Shanda Tonme analyse les défis existentiels de Paul Biya face à la corruption
D’après le Médiateur Universel et dirigeant du MPDR, l’avenir du pays ne peut se construire que sur une base d’intégrité absolue, loin des intérêts claniques.
La survie de nos institutions et de la République elle-même repose sur un constat sans appel : l’impunité ne doit plus avoir sa place. Avant d’envisager tout remaniement ou nouvelle direction politique, un assainissement rigoureux des sphères de pouvoir s’impose. Le mal est profond, et les citoyens exigent désormais des comptes face aux dérives qui entachent la scène nationale.
Un dilemme historique pour le sommet de l’État
Le président Paul Biya se trouve aujourd’hui dans une impasse d’une complexité rare. S’il est arrivé aux responsabilités avec des intentions louables, il est injuste de lui imputer l’intégralité des dysfonctionnements qui freinent le Cameroun. Au fil des décennies, il a fait preuve d’une patience hors norme, tolérant parfois l’intolérable face aux trahisons répétées de ses collaborateurs directs.
Il ne s’agit pas simplement de gérer les finances publiques, mais de préserver l’équilibre d’une nation entière. Ceux qui pensent qu’un simple changement d’acteurs suffirait méconnaissent la réalité des réseaux d’influence qui gangrènent nos élites. La stratégie présidentielle semble désormais miser sur le temps, seul juge capable de révéler les véritables alliés de la patrie.
L’urgence d’une rupture avec les pratiques toxiques
La situation est alarmante. Comment ne pas s’inquiéter lorsqu’un responsable à peine désigné sollicite des sommes astronomiques pour son confort personnel ? Face à ce panier de crabes, le chef de l’État doit manoeuvrer avec prudence pour ne pas fragiliser les fondements mêmes de la République. Les traîtres, qu’ils agissent ouvertement ou dans l’ombre, ont été identifiés par l’épreuve du temps.

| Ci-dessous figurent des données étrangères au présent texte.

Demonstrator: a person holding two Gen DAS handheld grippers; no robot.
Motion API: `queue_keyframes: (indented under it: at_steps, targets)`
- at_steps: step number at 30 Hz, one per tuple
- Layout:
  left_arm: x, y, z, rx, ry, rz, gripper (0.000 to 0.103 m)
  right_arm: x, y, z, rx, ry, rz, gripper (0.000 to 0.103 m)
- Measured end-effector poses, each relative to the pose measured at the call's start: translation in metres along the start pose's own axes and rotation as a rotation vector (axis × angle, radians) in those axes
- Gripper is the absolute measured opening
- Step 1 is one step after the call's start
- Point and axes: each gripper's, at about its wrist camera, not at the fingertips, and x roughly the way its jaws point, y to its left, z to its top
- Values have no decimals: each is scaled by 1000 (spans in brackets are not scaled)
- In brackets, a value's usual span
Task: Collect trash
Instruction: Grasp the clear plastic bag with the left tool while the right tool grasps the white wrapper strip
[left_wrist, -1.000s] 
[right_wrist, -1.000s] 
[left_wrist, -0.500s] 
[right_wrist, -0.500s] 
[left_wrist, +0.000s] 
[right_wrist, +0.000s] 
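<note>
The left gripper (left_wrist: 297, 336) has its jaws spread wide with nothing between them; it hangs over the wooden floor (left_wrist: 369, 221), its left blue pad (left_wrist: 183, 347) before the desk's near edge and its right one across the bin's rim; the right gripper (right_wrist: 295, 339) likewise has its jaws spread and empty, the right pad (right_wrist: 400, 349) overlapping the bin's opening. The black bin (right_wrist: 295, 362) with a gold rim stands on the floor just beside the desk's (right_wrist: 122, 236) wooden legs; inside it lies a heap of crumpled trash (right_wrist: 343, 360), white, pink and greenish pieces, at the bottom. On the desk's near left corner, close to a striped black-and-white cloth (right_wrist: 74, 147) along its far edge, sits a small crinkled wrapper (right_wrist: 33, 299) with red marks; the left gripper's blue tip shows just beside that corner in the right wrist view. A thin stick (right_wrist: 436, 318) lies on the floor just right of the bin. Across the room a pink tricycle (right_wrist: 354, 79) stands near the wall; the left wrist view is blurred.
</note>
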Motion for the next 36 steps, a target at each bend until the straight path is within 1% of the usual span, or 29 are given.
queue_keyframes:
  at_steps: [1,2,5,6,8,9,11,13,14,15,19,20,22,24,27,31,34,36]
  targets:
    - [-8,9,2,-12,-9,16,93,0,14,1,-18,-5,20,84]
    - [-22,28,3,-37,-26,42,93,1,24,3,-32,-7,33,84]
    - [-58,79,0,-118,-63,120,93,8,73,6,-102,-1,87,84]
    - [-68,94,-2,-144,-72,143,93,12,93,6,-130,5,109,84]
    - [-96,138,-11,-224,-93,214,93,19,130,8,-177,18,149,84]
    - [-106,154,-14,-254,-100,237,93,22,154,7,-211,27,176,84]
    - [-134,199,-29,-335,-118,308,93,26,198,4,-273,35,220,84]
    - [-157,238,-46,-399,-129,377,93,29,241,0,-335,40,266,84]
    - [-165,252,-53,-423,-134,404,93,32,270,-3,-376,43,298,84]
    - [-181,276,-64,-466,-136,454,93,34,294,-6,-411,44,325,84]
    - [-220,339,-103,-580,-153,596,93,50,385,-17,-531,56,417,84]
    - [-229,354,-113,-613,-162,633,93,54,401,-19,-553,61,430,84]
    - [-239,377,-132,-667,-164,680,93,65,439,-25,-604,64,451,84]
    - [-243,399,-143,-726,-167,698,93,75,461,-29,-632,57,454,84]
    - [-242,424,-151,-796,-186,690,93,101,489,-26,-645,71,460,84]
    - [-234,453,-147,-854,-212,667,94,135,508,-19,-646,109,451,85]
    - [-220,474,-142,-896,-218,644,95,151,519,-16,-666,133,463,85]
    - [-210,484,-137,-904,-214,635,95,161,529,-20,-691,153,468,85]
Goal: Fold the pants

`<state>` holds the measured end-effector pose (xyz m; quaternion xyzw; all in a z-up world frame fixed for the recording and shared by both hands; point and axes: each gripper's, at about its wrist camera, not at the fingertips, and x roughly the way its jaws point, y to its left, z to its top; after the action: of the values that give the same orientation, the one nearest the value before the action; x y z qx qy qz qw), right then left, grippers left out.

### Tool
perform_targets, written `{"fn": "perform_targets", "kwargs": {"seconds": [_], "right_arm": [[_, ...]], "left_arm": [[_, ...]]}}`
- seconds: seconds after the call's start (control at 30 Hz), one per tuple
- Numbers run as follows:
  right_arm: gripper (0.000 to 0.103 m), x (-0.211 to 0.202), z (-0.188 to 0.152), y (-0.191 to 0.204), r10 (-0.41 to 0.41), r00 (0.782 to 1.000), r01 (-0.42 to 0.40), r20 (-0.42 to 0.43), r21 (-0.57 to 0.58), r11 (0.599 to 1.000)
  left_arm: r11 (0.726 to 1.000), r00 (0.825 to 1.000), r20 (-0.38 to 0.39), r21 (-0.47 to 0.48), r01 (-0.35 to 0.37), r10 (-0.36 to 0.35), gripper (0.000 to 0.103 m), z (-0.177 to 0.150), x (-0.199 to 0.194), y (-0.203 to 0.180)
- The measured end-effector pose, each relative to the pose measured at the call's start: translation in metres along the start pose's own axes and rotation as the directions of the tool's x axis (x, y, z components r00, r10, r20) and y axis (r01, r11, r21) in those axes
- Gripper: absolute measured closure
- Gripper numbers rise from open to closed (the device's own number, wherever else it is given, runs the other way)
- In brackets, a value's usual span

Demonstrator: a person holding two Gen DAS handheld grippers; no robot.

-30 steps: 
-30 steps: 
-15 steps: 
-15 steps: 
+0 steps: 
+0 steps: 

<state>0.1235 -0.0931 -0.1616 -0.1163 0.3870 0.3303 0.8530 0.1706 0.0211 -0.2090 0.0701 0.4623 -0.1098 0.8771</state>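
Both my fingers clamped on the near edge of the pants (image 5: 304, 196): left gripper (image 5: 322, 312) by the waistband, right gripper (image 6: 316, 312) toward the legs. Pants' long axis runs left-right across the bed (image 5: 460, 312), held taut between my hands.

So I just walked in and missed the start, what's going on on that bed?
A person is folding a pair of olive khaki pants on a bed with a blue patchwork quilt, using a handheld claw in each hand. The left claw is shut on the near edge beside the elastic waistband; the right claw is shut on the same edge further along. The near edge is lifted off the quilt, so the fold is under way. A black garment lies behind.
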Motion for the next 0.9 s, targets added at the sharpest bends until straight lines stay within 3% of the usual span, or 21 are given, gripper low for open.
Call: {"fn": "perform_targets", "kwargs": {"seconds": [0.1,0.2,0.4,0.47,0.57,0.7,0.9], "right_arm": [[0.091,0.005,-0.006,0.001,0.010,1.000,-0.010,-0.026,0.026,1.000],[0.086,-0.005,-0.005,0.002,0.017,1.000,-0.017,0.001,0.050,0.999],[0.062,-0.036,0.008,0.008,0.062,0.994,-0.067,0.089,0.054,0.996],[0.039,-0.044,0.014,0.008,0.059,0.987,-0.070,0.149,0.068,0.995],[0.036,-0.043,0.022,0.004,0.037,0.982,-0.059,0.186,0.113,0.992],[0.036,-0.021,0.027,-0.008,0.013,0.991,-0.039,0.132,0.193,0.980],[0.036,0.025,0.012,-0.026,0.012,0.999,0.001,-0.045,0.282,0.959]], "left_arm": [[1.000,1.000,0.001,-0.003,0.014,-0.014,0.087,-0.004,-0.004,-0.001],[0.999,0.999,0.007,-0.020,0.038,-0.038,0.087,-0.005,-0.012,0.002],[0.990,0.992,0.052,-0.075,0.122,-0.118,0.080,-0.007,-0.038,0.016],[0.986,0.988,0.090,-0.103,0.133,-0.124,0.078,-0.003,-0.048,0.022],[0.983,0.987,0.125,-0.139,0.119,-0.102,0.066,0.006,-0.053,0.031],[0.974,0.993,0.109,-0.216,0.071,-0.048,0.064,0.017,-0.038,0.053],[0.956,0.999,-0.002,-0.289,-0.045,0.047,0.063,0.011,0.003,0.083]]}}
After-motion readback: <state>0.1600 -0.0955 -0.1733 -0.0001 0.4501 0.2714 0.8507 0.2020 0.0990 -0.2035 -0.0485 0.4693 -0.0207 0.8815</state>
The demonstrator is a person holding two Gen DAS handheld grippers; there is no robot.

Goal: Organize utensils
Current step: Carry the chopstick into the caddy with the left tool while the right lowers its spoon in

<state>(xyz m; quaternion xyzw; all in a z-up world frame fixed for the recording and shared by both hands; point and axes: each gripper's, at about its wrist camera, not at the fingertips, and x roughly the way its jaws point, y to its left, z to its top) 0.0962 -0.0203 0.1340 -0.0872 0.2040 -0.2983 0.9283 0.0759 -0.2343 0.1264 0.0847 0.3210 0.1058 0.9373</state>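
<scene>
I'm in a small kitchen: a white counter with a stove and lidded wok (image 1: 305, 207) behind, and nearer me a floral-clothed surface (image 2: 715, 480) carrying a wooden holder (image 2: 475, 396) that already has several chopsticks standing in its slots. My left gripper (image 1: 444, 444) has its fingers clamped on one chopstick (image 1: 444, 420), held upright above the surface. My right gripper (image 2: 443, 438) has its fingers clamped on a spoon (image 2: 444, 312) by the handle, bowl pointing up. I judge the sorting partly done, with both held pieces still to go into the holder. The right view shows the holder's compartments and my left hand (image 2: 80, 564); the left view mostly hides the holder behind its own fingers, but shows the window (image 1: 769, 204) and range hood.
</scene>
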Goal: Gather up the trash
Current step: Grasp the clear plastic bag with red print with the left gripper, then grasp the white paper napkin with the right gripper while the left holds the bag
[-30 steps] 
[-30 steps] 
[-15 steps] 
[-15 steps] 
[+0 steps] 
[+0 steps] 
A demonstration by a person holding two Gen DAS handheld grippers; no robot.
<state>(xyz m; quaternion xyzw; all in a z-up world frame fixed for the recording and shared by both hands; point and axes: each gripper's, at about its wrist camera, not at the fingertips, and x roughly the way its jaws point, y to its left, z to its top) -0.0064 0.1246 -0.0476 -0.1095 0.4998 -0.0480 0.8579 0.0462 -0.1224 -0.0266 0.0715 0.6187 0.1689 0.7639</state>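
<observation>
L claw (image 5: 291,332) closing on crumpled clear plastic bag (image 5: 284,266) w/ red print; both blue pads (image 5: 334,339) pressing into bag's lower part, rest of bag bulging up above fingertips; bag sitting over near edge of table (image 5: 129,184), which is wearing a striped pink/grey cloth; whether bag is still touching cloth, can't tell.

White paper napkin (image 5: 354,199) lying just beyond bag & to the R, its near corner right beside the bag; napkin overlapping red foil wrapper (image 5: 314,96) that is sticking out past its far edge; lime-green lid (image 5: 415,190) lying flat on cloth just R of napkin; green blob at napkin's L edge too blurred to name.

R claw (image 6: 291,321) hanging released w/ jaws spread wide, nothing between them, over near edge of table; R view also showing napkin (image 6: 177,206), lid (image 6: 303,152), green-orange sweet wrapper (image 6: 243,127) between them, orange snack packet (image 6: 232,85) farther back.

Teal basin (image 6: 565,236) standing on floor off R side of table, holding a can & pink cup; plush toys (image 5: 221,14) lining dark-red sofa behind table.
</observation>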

Il n’y aura plus de place pour les citoyennes ou citoyens prétendument intouchables. Dans cette quête de renouveau, les attaches tribales, amicales ou claniques doivent s’effacer devant l’intérêt supérieur du Cameroun. L’éveil politique en Afrique passe par cette exigence de vérité. Le destin des générations futures dépend de cette capacité à privilégier le sacrifice et la patience pour une construction nationale solide et durable.